# Directions
Down to the last character, repeat the entries beneath this task.

# Given records
++++++

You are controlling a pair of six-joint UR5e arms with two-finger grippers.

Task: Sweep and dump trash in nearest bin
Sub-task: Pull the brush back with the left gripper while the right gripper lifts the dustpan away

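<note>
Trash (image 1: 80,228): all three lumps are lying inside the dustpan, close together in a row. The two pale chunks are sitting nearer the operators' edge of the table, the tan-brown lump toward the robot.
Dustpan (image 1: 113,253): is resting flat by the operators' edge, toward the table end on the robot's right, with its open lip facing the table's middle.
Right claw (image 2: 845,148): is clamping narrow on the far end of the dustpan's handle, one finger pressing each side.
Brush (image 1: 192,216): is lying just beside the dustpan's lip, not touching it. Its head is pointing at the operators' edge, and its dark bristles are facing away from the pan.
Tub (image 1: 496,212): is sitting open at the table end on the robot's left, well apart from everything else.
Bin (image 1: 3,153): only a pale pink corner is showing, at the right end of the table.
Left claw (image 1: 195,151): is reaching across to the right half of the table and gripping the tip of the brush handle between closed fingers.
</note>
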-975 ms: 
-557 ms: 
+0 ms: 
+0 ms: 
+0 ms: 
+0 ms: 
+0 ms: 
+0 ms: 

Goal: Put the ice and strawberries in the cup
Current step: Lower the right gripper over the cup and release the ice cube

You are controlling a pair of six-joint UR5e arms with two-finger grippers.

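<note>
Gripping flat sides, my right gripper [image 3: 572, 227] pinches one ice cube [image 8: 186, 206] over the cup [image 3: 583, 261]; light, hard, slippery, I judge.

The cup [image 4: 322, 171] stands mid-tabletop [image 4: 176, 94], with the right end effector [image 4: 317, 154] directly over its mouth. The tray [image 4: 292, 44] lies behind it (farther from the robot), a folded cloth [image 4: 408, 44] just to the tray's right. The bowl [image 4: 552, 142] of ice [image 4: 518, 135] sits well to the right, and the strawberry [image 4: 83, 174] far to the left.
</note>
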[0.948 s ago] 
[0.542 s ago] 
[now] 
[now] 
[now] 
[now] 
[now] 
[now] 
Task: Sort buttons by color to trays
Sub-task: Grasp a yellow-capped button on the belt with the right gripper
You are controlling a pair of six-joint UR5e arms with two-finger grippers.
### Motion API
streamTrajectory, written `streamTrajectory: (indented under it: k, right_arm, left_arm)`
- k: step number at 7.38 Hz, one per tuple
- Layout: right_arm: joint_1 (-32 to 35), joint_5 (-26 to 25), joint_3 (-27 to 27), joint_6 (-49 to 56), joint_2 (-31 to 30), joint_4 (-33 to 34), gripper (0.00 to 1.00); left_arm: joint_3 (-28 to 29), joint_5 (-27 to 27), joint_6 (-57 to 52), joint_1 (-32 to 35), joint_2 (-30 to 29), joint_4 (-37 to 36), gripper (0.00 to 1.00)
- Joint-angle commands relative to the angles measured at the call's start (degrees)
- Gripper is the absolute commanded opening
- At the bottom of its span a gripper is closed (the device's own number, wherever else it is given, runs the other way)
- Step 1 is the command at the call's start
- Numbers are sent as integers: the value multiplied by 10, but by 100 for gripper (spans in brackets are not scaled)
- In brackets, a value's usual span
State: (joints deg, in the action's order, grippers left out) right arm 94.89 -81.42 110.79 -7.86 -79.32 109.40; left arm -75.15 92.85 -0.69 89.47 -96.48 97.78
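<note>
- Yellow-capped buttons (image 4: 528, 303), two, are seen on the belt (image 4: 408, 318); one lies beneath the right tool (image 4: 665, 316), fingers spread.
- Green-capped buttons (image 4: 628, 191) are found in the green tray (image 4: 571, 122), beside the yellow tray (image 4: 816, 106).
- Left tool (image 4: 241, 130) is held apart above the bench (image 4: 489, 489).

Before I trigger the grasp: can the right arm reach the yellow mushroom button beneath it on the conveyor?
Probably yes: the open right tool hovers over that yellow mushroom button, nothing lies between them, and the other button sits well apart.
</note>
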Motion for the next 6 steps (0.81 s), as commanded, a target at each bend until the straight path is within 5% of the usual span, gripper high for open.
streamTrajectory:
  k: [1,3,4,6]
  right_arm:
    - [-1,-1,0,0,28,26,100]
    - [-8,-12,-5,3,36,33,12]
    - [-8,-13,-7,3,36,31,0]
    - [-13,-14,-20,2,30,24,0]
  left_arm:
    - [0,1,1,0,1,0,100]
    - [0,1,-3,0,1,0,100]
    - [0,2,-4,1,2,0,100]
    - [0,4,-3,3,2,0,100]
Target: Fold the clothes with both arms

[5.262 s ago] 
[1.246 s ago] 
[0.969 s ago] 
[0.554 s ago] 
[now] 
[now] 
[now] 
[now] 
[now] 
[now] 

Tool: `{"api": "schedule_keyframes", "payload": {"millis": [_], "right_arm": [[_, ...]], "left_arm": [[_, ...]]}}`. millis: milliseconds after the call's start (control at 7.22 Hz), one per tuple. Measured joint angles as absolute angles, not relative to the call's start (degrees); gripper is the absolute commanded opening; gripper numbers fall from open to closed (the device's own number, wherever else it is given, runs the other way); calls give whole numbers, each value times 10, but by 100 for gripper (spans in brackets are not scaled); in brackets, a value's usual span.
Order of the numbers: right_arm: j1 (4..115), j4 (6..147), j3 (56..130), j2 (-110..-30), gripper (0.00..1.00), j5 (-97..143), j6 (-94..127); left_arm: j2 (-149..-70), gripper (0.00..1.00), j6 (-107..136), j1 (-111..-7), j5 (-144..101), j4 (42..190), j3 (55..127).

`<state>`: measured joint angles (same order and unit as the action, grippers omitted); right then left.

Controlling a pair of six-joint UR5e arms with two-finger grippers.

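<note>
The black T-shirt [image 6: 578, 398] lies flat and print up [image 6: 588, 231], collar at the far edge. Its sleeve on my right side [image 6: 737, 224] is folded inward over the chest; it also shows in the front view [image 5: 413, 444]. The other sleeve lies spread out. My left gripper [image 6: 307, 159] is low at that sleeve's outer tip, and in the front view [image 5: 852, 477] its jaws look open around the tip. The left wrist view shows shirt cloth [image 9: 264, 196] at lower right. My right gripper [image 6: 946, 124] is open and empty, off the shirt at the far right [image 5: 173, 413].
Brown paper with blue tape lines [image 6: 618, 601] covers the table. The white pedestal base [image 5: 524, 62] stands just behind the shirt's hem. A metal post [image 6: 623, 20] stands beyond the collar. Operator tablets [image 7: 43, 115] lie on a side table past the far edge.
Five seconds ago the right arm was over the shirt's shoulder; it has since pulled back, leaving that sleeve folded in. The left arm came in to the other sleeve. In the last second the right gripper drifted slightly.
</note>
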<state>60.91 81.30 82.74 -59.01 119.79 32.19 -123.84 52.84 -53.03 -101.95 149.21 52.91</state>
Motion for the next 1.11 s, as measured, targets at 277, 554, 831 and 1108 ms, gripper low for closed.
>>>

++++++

# Answer to this problem
You are controlling a pair of six-joint UR5e arms with two-finger grippers.

Task: Sweep and dump trash in nearest bin
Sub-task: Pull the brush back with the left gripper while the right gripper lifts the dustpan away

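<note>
Trash (image 1: 80,228): all three lumps are lying inside the dustpan, close together in a row. The two pale chunks are sitting nearer the operators' edge of the table, the tan-brown lump toward the robot.
Dustpan (image 1: 113,253): is resting flat by the operators' edge, toward the table end on the robot's right, with its open lip facing the table's middle.
Right claw (image 2: 845,148): is clamping narrow on the far end of the dustpan's handle, one finger pressing each side.
Brush (image 1: 192,216): is lying just beside the dustpan's lip, not touching it. Its head is pointing at the operators' edge, and its dark bristles are facing away from the pan.
Tub (image 1: 496,212): is sitting open at the table end on the robot's left, well apart from everything else.
Bin (image 1: 3,153): only a pale pink corner is showing, at the right end of the table.
Left claw (image 1: 195,151): is reaching across to the right half of the table and gripping the tip of the brush handle between closed fingers.
</note>
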-975 ms: 
-557 ms: 
+0 ms: 
+0 ms: 
+0 ms: 
+0 ms: 
+0 ms: 
+0 ms: 

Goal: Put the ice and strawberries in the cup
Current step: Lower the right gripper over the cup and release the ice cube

You are controlling a pair of six-joint UR5e arms with two-finger grippers.

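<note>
Gripping flat sides, my right gripper [image 3: 572, 227] pinches one ice cube [image 8: 186, 206] over the cup [image 3: 583, 261]; light, hard, slippery, I judge.

The cup [image 4: 322, 171] stands mid-tabletop [image 4: 176, 94], with the right end effector [image 4: 317, 154] directly over its mouth. The tray [image 4: 292, 44] lies behind it (farther from the robot), a folded cloth [image 4: 408, 44] just to the tray's right. The bowl [image 4: 552, 142] of ice [image 4: 518, 135] sits well to the right, and the strawberry [image 4: 83, 174] far to the left.
</note>
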[0.948 s ago] 
[0.542 s ago] 
[now] 
[now] 
[now] 
[now] 
[now] 
[now] 
Task: Sort buttons by color to trays
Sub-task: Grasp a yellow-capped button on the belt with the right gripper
You are controlling a pair of six-joint UR5e arms with two-finger grippers.
### Motion API
streamTrajectory, written `streamTrajectory: (indented under it: k, right_arm, left_arm)`
- k: step number at 7.38 Hz, one per tuple
- Layout: right_arm: joint_1 (-32 to 35), joint_5 (-26 to 25), joint_3 (-27 to 27), joint_6 (-49 to 56), joint_2 (-31 to 30), joint_4 (-33 to 34), gripper (0.00 to 1.00); left_arm: joint_3 (-28 to 29), joint_5 (-27 to 27), joint_6 (-57 to 52), joint_1 (-32 to 35), joint_2 (-30 to 29), joint_4 (-37 to 36), gripper (0.00 to 1.00)
- Joint-angle commands relative to the angles measured at the call's start (degrees)
- Gripper is the absolute commanded opening
- At the bottom of its span a gripper is closed (the device's own number, wherever else it is given, runs the other way)
- Step 1 is the command at the call's start
- Numbers are sent as integers: the value multiplied by 10, but by 100 for gripper (spans in brackets are not scaled)
- In brackets, a value's usual span
State: (joints deg, in the action's order, grippers left out) right arm 94.89 -81.42 110.79 -7.86 -79.32 109.40; left arm -75.15 92.85 -0.69 89.47 -96.48 97.78
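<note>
- Yellow-capped buttons (image 4: 528, 303), two, are seen on the belt (image 4: 408, 318); one lies beneath the right tool (image 4: 665, 316), fingers spread.
- Green-capped buttons (image 4: 628, 191) are found in the green tray (image 4: 571, 122), beside the yellow tray (image 4: 816, 106).
- Left tool (image 4: 241, 130) is held apart above the bench (image 4: 489, 489).

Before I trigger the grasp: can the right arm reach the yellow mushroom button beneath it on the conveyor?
Probably yes: the open right tool hovers over that yellow mushroom button, nothing lies between them, and the other button sits well apart.
</note>
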Motion for the next 6 steps (0.81 s), as commanded, a target at each bend until the straight path is within 5% of the usual span, gripper high for open.
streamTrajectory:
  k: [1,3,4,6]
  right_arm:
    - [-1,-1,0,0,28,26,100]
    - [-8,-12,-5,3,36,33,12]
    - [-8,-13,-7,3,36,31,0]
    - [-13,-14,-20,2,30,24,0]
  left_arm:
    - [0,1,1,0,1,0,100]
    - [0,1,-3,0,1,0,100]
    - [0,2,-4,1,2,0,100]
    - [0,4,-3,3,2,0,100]
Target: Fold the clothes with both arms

[5.262 s ago] 
[1.246 s ago] 
[0.969 s ago] 
[0.554 s ago] 
[now] 
[now] 
[now] 
[now] 
[now] 
[now] 

Tool: `{"api": "schedule_keyframes", "payload": {"millis": [_], "right_arm": [[_, ...]], "left_arm": [[_, ...]]}}`. millis: milliseconds after the call's start (control at 7.22 Hz), one per tuple. Measured joint angles as absolute angles, not relative to the call's start (degrees); gripper is the absolute commanded opening; gripper numbers fall from open to closed (the device's own number, wherever else it is given, runs the other way); calls give whole numbers, each value times 10, but by 100 for gripper (spans in brackets are not scaled); in brackets, a value's usual span.
Order of the numbers: right_arm: j1 (4..115), j4 (6..147), j3 (56..130), j2 (-110..-30), gripper (0.00..1.00), j5 (-97..143), j6 (-94..127); left_arm: j2 (-149..-70), gripper (0.00..1.00), j6 (-107..136), j1 (-111..-7), j5 (-144..101), j4 (42..190), j3 (55..127).

`<state>`: measured joint angles (same order and unit as the action, grippers omitted); right then left.

Controlling a pair of six-joint UR5e arms with two-finger grippers.

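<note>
The black T-shirt [image 6: 578, 398] lies flat and print up [image 6: 588, 231], collar at the far edge. Its sleeve on my right side [image 6: 737, 224] is folded inward over the chest; it also shows in the front view [image 5: 413, 444]. The other sleeve lies spread out. My left gripper [image 6: 307, 159] is low at that sleeve's outer tip, and in the front view [image 5: 852, 477] its jaws look open around the tip. The left wrist view shows shirt cloth [image 9: 264, 196] at lower right. My right gripper [image 6: 946, 124] is open and empty, off the shirt at the far right [image 5: 173, 413].
Brown paper with blue tape lines [image 6: 618, 601] covers the table. The white pedestal base [image 5: 524, 62] stands just behind the shirt's hem. A metal post [image 6: 623, 20] stands beyond the collar. Operator tablets [image 7: 43, 115] lie on a side table past the far edge.
Five seconds ago the right arm was over the shirt's shoulder; it has since pulled back, leaving that sleeve folded in. The left arm came in to the other sleeve. In the last second the right gripper drifted slightly.
</note>
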<state>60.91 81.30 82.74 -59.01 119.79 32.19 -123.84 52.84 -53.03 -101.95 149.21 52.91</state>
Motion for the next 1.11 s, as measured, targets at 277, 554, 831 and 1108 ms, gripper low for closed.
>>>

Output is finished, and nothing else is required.